Concerning databases, according to the Eurodac Regulation, all migrant persons benefiting from temporary protection from the age of 6 years will have to accept submitting their biometric data, even though under the General Data Protection Regulation (GDPR), the processing is lawful only if the minor is at least 16. Greater data access for national authorities includes collecting photographic data of faces, effectively giving the green light to mass surveillance of people arriving on EU soil. Security alerts will be entered into the Eurodac database during the screening process and border procedures will include a whole range of new categories – such as irregular border crossing – also through the revision of the Entry and Exit System Review Regulation.
What happens in a crisis
One of the most controversial items in the Migration and Asylum Pact is the Regulation for Crises, Instrumentality, and Force Majeure, which deals with times when there is an exceptional or unexpected “mass arrival of people,” including after disembarkation after a search and rescue operation at sea.
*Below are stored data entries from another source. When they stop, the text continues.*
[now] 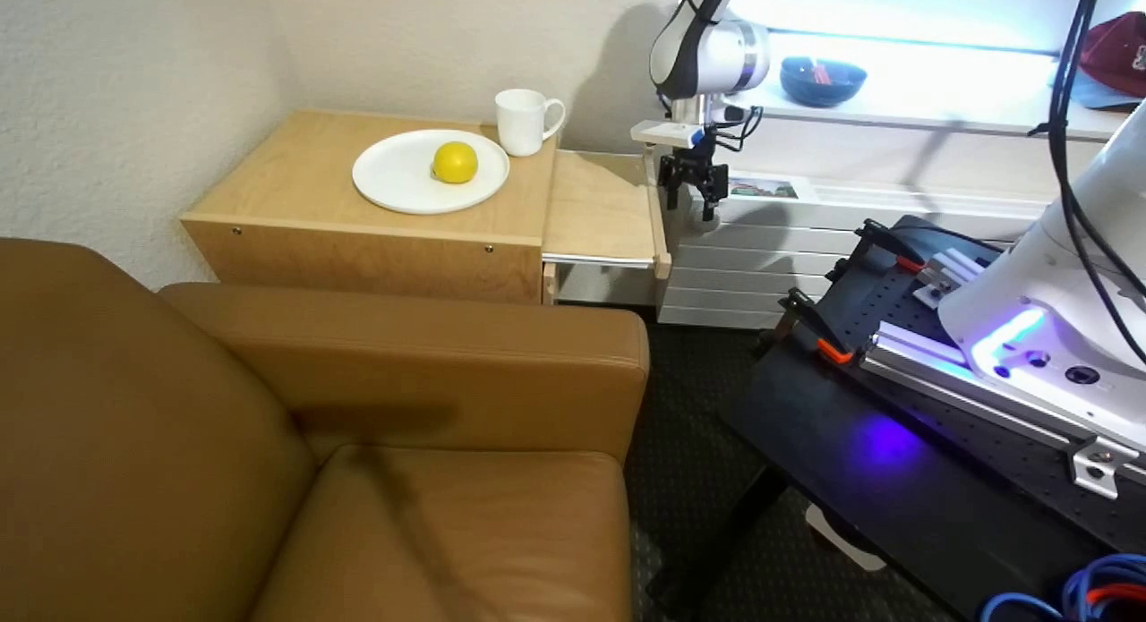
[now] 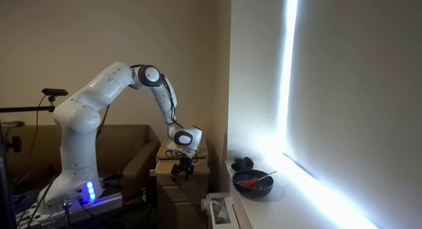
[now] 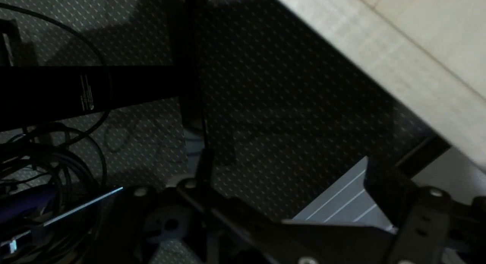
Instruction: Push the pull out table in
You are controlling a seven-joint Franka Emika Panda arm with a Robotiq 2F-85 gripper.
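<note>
The pull out table (image 1: 600,206) is a thin tan wood slab with a raised strip along its outer end. It sticks out of the end table's side, below the end table's top (image 1: 313,170). It also shows in an exterior view (image 2: 165,166), partly behind my gripper, and its outer edge crosses the upper right of the wrist view (image 3: 395,68). My gripper (image 1: 690,208) hangs pointing down just beyond that outer end. In the wrist view my gripper (image 3: 286,165) has its fingers spread apart with nothing between them. Whether a finger touches the slab I cannot tell.
A white plate (image 1: 385,183) with a yellow ball (image 1: 455,162) and a white mug (image 1: 519,123) stand on the end table. A brown sofa (image 1: 421,345) is in front. A white slatted radiator cover (image 1: 743,273) and a sill with a dark bowl (image 2: 252,186) are near my arm.
</note>
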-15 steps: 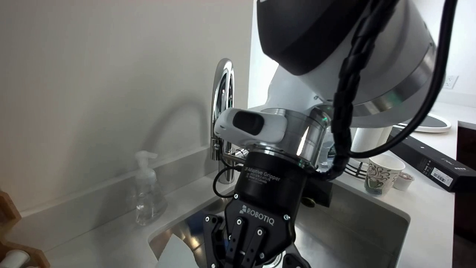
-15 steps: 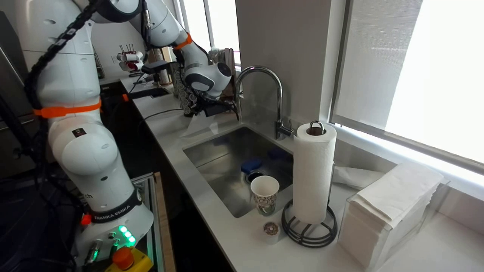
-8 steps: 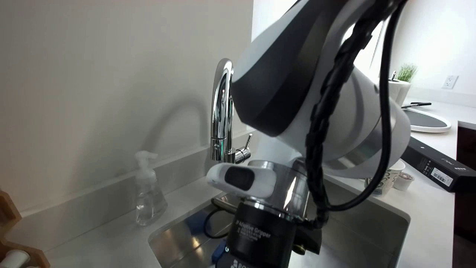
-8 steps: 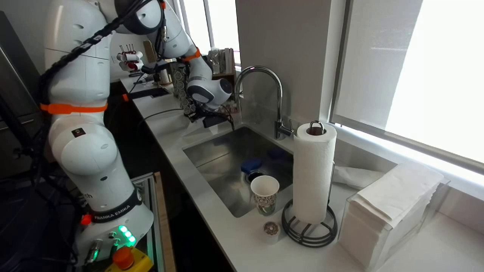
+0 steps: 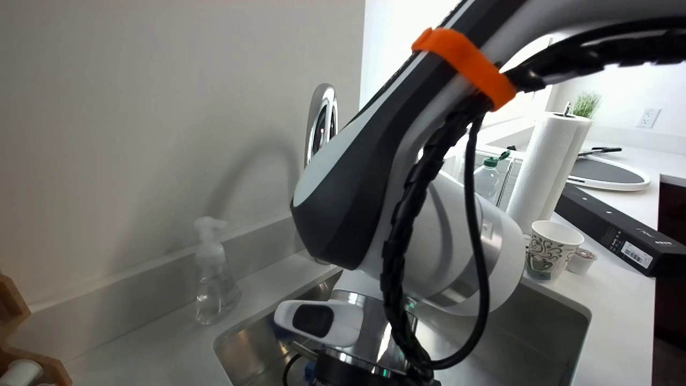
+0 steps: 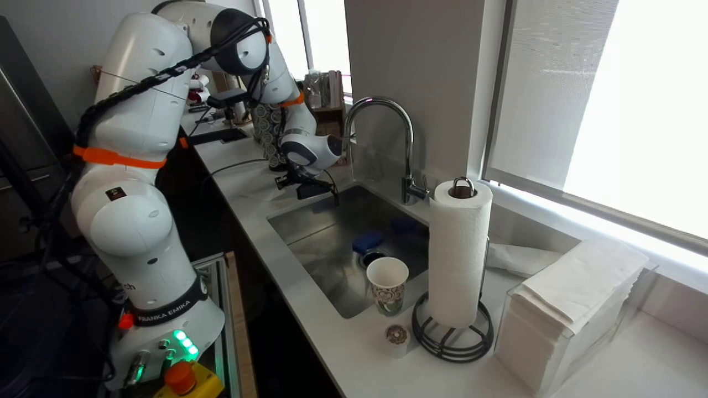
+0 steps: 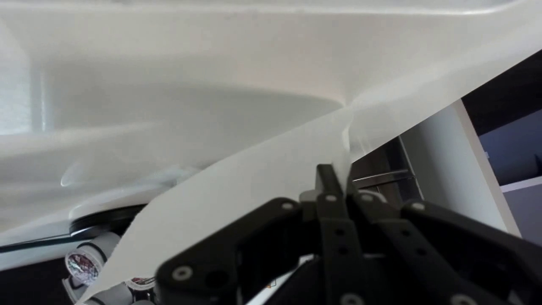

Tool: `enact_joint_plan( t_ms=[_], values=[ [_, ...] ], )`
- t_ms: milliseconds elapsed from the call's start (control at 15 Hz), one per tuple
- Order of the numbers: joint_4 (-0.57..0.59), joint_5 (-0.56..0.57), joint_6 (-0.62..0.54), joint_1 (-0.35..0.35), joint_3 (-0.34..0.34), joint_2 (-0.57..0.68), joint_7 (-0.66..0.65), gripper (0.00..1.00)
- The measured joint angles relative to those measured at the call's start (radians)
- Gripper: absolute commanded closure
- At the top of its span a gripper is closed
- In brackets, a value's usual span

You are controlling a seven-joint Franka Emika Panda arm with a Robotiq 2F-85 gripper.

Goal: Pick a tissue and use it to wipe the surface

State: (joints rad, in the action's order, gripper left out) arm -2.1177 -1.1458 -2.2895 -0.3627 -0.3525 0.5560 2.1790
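The tissue point(image 7: 237, 178) is a thin white sheet pinched between my fingertips in the wrist view. It spreads out to the left of the fingers, with a crease running up from them. My gripper point(image 7: 342, 180) is shut on it. In an exterior view my gripper point(image 6: 283, 181) is low over the white counter point(image 6: 243, 210) at the far side of the sink, and the tissue point(image 6: 261, 190) shows faintly against the counter. I cannot tell how much of it touches. In an exterior view the fingers are below the picture edge and only the gripper body point(image 5: 348, 374) shows.
The steel sink point(image 6: 318, 276) holds a blue sponge point(image 6: 368, 241). A tall faucet point(image 6: 410, 149) stands behind it. A paper cup point(image 6: 387, 284), a paper roll point(image 6: 459, 260) and a napkin stack point(image 6: 575, 293) stand nearer that camera. A soap bottle point(image 5: 211, 281) stands beside the sink.
My arm and gripper have come down towards the counter in both exterior views. The tissue hung in plain view below the gripper earlier and now sits low at the counter.
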Motion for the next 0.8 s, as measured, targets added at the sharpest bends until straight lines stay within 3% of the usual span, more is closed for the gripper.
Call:
enact_joint_plan(
  t_ms=[67, 133, 800],
  values=[
    [0.017, 0.006, -0.001, -0.006, 0.002, 0.017, -0.024, 0.74],
    [0.031, 0.016, -0.003, -0.013, 0.004, 0.033, -0.054, 0.73],
    [0.060, 0.136, -0.123, -0.044, 0.009, 0.023, -0.360, 0.00]
  ],
)
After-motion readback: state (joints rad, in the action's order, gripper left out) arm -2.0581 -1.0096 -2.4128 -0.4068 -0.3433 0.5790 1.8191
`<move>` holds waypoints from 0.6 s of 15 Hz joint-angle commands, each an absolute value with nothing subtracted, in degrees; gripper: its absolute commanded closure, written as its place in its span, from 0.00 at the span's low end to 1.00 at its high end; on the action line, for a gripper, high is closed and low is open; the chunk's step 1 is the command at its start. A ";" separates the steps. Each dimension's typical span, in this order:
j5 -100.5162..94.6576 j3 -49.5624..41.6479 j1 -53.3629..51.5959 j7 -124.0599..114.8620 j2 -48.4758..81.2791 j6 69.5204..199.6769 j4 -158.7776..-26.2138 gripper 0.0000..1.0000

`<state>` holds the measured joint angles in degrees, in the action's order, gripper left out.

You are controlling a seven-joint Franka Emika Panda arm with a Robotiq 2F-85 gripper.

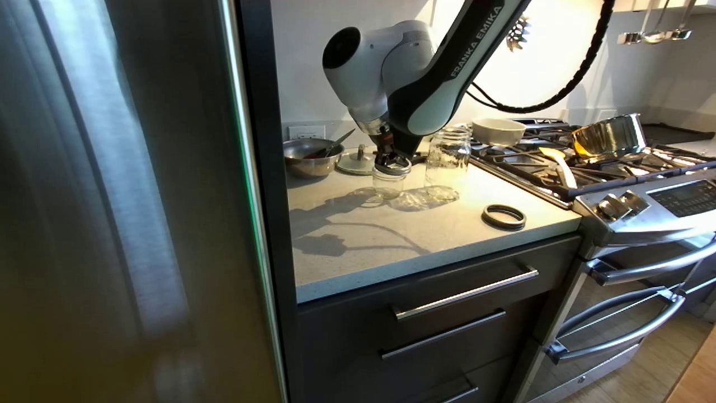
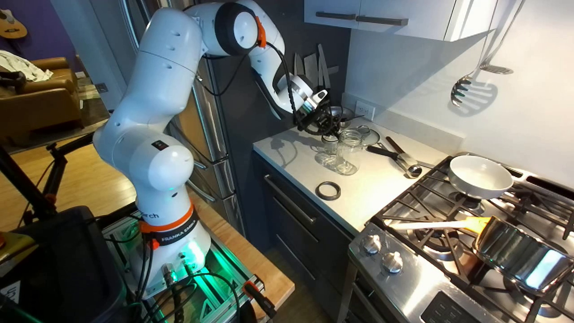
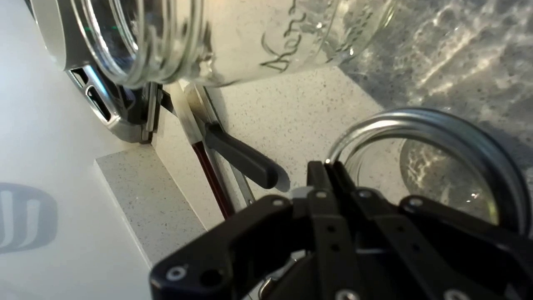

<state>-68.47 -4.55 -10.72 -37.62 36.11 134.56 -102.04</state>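
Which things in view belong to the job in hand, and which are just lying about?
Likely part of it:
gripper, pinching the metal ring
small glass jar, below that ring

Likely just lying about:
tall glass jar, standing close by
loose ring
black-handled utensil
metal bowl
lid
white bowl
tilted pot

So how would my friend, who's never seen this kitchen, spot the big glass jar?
Find the gas stove, then the pale countertop beside it. A clear glass mason jar with an open, threaded mouth stands there. Script lettering marks its side, and it's taller than the small jar below the gripper.
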 commanded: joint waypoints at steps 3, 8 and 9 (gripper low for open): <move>-67.94 -3.14 -9.54 -35.72 37.84 133.12 -100.10 0.99; -67.72 -3.13 -9.39 -35.37 38.59 133.10 -99.30 0.99; -67.72 -3.13 -9.38 -35.32 38.72 133.14 -99.16 0.99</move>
<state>-68.43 -4.41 -10.48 -36.81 37.46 134.52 -100.60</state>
The Council’s negotiating position passed, which led to the inclusion of instrumentality (a Regulation that was initially a stand-alone and on which Parliament had not given the OK) for crises and force majeure in cases where “a hostile third country or non-state actor encourages or facilitates the movement of third-country nationals and stateless persons” towards the EU external borders “with the aim of destabilizing the Union or a Member State” by putting “the essential functions of a Member State at risk.” NGOs are excluded from this definition but only if they can demonstrate that their actions (at sea and otherwise) do not aim to destabilize, with clear risks of repercussions for the criminalization of solidarity.
There will be no compulsory relocations of migrants between member countries in crises but the application of the same three modes of solidarity as in the RAMM Regulation (relocations, financial contributions, or support to third countries). Instead, some scenarios will trigger derogations to the overall migration and asylum management system: the recognition rate threshold for which people can be admitted to border procedures (under the APR Regulation at 20 percent) will be 50 percent in force majeure situations, 60/70 percent in crises, and 100 percent in instrumentality situations. In this case, from the border procedures – the duration of which can be extended by an additional six weeks (compared to the 9 months in Apr) – families with children under 12 are not excluded.